Extracted records:

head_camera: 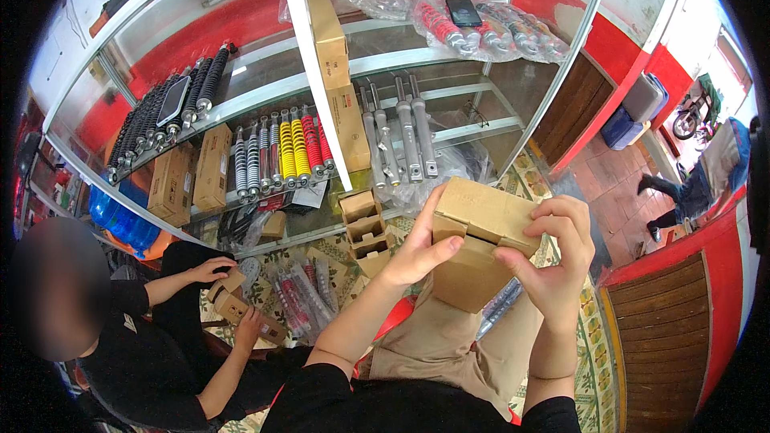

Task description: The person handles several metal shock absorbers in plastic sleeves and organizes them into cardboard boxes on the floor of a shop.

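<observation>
A brown cardboard box [475,273] is held up between both hands above the lap, its end flap folded nearly flat with a narrow dark gap along the front edge. My left hand [424,246] grips the box's left side, thumb on the front by the flap. On the right, my right hand [556,252] has its fingers bent over the top flap and its thumb at the flap's edge. Below the box, a plastic-wrapped shock absorber [500,308] lies by the legs. Whether the box holds anything is hidden.
A co-worker [174,349] at the left handles a small cardboard box [246,313]. Open cartons [367,231] and wrapped shock absorbers [301,294] are on the tiled floor. Ahead, a glass display case [385,63] holds coil shock absorbers [289,147] and fork tubes [415,132]. Another person [698,180] is far right.
</observation>
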`<state>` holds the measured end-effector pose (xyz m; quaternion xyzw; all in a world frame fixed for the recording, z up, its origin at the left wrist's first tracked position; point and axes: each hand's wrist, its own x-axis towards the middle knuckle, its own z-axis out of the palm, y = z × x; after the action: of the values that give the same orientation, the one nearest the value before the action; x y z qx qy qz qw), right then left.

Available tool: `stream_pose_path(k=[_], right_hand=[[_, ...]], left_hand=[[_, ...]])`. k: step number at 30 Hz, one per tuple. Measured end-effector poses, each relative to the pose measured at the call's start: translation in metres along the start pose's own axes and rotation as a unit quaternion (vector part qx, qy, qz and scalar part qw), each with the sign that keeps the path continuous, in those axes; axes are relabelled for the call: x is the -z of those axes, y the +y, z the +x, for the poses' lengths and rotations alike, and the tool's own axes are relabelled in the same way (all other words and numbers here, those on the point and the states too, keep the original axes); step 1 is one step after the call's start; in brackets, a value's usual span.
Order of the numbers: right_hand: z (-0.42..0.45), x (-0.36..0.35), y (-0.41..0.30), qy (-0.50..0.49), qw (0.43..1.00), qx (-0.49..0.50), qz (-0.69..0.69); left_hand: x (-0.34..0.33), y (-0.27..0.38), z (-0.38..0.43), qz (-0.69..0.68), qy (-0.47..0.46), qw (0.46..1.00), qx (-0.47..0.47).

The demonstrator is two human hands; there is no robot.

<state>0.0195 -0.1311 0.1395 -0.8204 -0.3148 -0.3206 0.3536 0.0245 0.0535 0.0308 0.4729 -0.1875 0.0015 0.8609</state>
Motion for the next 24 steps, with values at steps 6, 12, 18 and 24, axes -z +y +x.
stream_pose_path(k=[6,12,18,24], right_hand=[[0.005,-0.005,-0.011,0.012,1.000,-0.004,-0.025],[0.019,0.001,-0.014,0.046,0.998,-0.031,0.036],[0.044,0.011,0.005,0.084,0.991,-0.064,0.083],[0.055,0.017,0.023,-0.023,0.979,-0.095,0.177]], left_hand=[[-0.001,0.003,-0.001,0.012,-0.037,0.999,0.005],[-0.011,0.012,-0.001,0.007,-0.062,0.998,0.014],[-0.017,0.012,-0.001,0.065,-0.086,0.994,-0.003],[-0.023,0.016,-0.004,0.099,-0.093,0.991,-0.005]])
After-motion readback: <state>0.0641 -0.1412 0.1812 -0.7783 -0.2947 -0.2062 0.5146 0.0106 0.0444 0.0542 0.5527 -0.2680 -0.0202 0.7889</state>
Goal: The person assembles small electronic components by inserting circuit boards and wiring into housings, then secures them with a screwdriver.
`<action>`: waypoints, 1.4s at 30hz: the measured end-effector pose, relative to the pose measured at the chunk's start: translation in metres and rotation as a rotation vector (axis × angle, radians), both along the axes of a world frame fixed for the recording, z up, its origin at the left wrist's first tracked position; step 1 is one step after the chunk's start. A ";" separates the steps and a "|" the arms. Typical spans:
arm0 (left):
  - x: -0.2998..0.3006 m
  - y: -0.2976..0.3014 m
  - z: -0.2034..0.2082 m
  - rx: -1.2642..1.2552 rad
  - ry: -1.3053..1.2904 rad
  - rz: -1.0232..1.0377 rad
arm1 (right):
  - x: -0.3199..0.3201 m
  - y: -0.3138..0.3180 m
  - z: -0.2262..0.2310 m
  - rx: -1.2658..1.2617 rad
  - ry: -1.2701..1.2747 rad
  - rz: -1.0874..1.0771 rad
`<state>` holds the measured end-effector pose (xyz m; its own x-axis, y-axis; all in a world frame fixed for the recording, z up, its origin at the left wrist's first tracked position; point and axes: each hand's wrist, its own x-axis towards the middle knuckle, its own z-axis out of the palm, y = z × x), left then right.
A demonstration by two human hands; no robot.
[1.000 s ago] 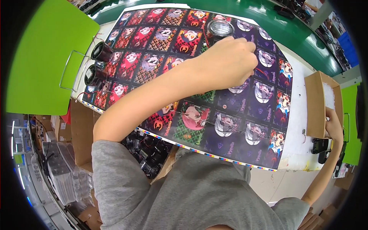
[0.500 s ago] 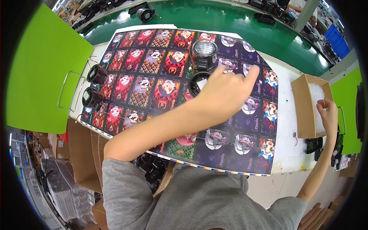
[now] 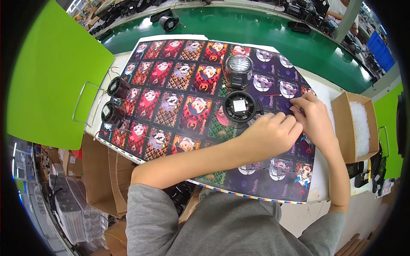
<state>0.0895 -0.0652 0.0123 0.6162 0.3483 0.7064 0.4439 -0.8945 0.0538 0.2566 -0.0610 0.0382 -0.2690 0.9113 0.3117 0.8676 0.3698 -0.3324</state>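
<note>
My left hand (image 3: 278,133) reaches across the printed sheet, fingers curled in a pinch. My right hand (image 3: 315,119) meets it from the right, its fingertips pressed together. What lies between the fingertips is too small to make out; a thin dark strand shows there. Beside my left hand lies a round black housing (image 3: 232,115) with a white square at its centre. Just beyond it stands a black lamp-like unit (image 3: 239,70) with a clear ribbed lens. A thin red wire (image 3: 273,95) runs from near these two units toward my hands.
The printed sheet (image 3: 171,102) of cartoon cards covers the white table. Two black cylindrical units (image 3: 113,112) with wires sit at its left edge. At right stands a cardboard box (image 3: 345,128) holding small clear pieces (image 3: 359,128). A green conveyor belt (image 3: 205,25) lies beyond.
My right hand has left the cardboard box and come to my left hand over the sheet. My left hand has moved nearer to me, uncovering the round black housing. The view has shifted slightly.
</note>
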 end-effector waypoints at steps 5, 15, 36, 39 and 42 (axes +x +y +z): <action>-0.011 0.003 -0.016 -0.086 0.042 -0.109 | 0.002 0.001 -0.012 0.014 0.077 0.004; -0.018 0.027 -0.016 -0.184 -0.066 0.031 | 0.005 0.002 -0.012 -0.070 0.208 -0.046; -0.021 0.024 -0.003 -0.412 -0.348 -0.049 | -0.013 -0.011 -0.002 -0.114 0.833 0.096; -0.019 0.024 -0.004 -0.428 -0.371 -0.082 | -0.013 -0.011 -0.006 -0.118 0.802 0.102; -0.019 0.024 -0.005 -0.437 -0.353 -0.087 | -0.012 -0.011 -0.006 -0.168 0.827 0.119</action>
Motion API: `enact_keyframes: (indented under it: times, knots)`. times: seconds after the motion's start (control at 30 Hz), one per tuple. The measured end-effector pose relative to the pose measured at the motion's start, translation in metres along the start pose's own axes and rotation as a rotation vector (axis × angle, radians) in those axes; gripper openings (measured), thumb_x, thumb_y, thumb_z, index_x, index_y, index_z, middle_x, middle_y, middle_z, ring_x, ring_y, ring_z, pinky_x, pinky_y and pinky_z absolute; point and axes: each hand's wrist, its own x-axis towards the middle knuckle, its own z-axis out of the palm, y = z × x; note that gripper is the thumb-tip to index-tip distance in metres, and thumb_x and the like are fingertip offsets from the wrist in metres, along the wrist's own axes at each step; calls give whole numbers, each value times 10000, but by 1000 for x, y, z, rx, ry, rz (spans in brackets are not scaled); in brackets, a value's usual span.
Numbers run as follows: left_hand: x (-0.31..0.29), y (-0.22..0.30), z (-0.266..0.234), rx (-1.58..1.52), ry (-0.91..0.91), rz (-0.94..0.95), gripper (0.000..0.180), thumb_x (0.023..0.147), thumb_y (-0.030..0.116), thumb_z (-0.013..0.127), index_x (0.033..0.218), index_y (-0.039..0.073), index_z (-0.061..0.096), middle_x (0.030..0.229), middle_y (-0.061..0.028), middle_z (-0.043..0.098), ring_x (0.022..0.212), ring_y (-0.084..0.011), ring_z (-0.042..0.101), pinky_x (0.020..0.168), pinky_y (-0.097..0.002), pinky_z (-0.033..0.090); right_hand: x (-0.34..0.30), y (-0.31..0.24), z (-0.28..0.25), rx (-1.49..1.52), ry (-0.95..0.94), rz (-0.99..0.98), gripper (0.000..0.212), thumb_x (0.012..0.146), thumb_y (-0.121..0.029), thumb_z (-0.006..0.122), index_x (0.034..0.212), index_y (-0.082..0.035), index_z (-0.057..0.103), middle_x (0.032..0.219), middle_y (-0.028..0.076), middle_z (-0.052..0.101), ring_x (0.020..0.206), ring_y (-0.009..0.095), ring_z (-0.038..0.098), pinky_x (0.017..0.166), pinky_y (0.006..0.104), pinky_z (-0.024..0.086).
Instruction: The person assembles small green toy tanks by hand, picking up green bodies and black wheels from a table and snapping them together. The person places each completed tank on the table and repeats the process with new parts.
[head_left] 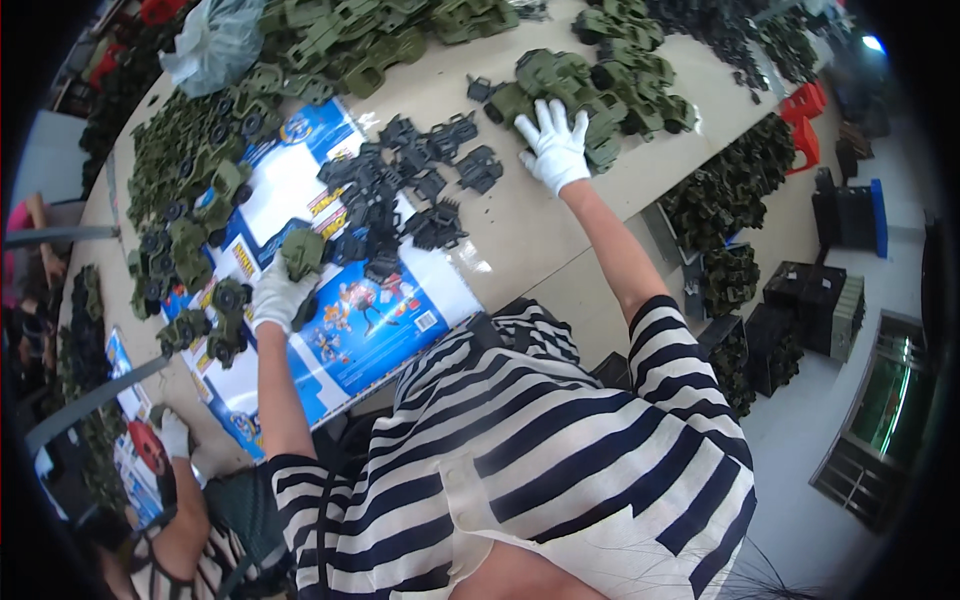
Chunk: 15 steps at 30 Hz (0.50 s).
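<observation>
My left hand [280, 297], in a white glove, is closed round a small olive-green plastic toy vehicle body [302, 252] over the printed sheet. Part of that body is hidden by my fingers. Farther right, my right hand [555, 148], also gloved in white, reaches out with fingers spread onto a heap of green toy vehicle bodies [550, 75]. Between my hands lies a loose pile of black plastic parts [380, 190], partly on the blue and white printed sheet [375, 335] and partly on the table [520, 235].
Green vehicles with black wheels [190, 250] crowd the table's left side. More green bodies [350, 45] and a clear plastic bag [215, 45] stand at the back. Filled crates [725, 200] sit beyond the right edge. At lower left, a co-worker's gloved hand [173, 435] is near a red and black tool [148, 447].
</observation>
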Motion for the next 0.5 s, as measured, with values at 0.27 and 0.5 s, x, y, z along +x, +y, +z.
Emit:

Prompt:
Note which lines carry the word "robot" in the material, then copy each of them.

Output below:
The demonstrator is two human hands; there is no robot.
A demonstration by two human hands; no robot.

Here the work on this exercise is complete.